Published in 1836, Knight's major work, Erris in the Irish Highlands and the Atlantic Railway, presented an examination of the Erris region, combining geographical study with ambitious proposals for economic development. The book was dedicated to William Henry Carter, acknowledging his role in regional development.

In the publication, Knight described Erris as having been "almost entirely neglected, or even explored, by persons of science or influence". His analysis covered the region's physical geography, including its coastlines, boglands, and mountainous landscapes with elevations up to 2,300 feet. He detailed the area's climate and ecosystem, while also examining the agricultural potential of the soil in the region.

Knight's examination also covered observations of local infrastructure, natural resources, and social conditions. He documented the region's harbours, particularly Broadhaven and Blacksod Bay, analyzing their potential for maritime trade and fishing industry development. His geological observations included studies of the region's mica-slate mountains, quartz deposits, and porphyry dikes.
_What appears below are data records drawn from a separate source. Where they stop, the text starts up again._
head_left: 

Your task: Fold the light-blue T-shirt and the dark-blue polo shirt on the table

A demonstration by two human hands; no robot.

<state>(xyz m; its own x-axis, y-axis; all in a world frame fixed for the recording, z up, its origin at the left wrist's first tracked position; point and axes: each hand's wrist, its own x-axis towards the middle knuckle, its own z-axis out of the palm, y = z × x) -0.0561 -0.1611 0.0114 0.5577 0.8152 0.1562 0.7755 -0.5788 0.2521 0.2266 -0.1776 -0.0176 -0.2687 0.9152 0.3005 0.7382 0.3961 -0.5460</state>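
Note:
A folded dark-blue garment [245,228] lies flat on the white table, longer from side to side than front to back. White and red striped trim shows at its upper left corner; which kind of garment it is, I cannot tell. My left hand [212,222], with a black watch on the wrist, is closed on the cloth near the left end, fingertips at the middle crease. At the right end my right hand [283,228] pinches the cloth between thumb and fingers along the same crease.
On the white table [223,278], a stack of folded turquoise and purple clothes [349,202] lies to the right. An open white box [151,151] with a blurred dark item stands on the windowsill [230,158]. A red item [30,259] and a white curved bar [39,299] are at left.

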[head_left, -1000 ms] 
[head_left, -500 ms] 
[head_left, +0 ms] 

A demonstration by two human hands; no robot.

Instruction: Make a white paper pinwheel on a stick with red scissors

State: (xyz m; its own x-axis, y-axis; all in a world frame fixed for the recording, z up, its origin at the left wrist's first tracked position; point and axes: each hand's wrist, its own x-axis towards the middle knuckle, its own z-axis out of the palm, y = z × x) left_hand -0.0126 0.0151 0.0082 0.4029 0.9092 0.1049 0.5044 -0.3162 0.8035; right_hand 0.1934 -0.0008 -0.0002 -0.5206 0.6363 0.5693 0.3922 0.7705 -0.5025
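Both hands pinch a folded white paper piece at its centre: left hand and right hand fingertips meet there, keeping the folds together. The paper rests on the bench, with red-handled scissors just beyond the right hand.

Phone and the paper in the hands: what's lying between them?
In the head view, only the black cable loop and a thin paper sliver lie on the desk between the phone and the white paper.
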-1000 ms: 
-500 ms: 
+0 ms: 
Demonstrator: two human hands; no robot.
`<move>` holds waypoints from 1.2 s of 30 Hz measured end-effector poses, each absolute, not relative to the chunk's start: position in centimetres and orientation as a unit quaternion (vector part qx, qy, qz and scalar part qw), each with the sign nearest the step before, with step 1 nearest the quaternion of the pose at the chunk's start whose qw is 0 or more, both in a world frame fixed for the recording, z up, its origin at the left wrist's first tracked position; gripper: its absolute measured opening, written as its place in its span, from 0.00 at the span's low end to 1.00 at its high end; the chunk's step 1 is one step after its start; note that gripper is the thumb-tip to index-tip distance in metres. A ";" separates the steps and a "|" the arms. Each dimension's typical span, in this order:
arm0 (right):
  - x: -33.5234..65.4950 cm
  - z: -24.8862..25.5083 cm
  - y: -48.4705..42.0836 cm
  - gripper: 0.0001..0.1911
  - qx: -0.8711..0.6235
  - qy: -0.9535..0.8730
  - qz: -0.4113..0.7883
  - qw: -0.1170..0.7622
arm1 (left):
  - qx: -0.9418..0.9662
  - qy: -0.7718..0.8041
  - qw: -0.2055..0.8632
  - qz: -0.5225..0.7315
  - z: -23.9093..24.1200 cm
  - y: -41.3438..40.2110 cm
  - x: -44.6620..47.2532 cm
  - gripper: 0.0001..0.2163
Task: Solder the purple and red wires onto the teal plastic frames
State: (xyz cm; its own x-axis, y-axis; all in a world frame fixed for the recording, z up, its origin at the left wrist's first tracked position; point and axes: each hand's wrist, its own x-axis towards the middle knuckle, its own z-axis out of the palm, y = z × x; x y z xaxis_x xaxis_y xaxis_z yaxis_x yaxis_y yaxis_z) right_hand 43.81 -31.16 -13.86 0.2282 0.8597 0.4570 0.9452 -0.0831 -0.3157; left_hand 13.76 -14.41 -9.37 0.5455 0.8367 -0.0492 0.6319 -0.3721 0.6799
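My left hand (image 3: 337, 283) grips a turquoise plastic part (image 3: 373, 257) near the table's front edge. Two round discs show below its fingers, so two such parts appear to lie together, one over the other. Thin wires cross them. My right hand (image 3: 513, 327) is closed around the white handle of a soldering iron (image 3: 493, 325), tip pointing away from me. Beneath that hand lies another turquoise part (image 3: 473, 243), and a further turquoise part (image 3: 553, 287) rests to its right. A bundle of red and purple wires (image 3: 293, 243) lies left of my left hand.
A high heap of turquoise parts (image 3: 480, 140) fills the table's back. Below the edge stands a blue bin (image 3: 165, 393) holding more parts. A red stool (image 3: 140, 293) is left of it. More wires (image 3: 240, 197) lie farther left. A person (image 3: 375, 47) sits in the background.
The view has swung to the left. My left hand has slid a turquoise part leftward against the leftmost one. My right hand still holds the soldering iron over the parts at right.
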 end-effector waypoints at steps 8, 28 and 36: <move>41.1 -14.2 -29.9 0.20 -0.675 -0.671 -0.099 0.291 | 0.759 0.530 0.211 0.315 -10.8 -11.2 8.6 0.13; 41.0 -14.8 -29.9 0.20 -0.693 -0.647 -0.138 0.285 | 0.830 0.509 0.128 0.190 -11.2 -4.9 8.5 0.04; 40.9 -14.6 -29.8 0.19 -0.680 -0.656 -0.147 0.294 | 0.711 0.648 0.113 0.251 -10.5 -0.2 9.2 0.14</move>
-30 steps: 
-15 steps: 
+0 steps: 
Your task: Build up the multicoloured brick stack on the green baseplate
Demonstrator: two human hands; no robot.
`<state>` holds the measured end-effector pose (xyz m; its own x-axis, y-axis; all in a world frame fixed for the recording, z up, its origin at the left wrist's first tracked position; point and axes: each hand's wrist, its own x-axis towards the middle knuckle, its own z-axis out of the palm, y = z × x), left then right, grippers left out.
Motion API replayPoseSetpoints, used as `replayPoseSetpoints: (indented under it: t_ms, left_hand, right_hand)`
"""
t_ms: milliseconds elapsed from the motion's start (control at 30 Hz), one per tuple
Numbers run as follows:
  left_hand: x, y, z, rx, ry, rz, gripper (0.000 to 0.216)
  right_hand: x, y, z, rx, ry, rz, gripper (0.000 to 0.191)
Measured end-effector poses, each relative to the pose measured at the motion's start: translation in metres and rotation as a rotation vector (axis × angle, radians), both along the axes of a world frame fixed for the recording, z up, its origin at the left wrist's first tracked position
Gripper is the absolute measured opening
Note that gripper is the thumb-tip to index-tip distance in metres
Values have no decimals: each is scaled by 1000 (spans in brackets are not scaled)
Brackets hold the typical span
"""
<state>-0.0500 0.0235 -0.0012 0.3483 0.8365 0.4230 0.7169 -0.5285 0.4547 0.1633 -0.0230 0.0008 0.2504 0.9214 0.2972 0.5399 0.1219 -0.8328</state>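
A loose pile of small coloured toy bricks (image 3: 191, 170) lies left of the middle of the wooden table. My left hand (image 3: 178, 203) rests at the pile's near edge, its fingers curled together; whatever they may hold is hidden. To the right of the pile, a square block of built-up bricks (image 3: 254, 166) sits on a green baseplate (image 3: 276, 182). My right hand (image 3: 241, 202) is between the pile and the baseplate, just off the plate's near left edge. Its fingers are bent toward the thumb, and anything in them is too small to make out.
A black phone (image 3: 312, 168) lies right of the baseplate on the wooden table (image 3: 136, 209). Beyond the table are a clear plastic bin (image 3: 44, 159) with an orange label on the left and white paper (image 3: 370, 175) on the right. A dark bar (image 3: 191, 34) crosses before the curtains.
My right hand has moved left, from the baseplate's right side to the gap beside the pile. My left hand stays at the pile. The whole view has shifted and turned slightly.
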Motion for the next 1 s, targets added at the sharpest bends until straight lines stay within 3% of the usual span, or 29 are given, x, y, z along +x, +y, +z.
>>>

The book presented proposals for regional development, centred on the Atlantic Railway concept. Knight envisioned this railway as a transformative project that would position Erris at the centre of transatlantic commerce. He outlined plans for connecting Belmullet to Dublin via rail, with additional branches serving other western towns. Knight's infrastructure proposals included plans for harbour improvements, canal construction, and urban development. He emphasised the importance of Belmullet's position between two bays, arguing that the area's geography made it suitable for transatlantic shipping routes. His proposals included engineering solutions for the challenges posed by the region's terrain and climate.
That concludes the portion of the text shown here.